■ Required action
Please print the whole listing below exactly as it stands.

◇ ◇ ◇

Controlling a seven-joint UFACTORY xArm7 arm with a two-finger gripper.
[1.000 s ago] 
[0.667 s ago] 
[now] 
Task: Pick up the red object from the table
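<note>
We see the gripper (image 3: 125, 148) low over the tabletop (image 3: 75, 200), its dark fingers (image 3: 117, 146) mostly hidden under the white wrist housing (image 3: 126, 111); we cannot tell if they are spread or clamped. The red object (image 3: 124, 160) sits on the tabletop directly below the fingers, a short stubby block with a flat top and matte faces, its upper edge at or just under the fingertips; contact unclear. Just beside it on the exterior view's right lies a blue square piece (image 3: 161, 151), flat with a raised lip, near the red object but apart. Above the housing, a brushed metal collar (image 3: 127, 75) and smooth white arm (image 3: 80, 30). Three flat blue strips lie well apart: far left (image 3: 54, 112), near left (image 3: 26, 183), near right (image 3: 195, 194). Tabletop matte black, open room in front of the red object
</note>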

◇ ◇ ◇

■ Response box
Controlling a seven-joint UFACTORY xArm7 arm with a two-finger gripper.
[1.000 s ago] 
[0.667 s ago] 
[now] 
Task: Pick up the red object from the table
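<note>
We see the gripper (image 3: 125, 148) low over the tabletop (image 3: 75, 200), its dark fingers (image 3: 117, 146) mostly hidden under the white wrist housing (image 3: 126, 111); we cannot tell if they are spread or clamped. The red object (image 3: 124, 160) sits on the tabletop directly below the fingers, a short stubby block with a flat top and matte faces, its upper edge at or just under the fingertips; contact unclear. Just beside it on the exterior view's right lies a blue square piece (image 3: 161, 151), flat with a raised lip, near the red object but apart. Above the housing, a brushed metal collar (image 3: 127, 75) and smooth white arm (image 3: 80, 30). Three flat blue strips lie well apart: far left (image 3: 54, 112), near left (image 3: 26, 183), near right (image 3: 195, 194). Tabletop matte black, open room in front of the red object
</note>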

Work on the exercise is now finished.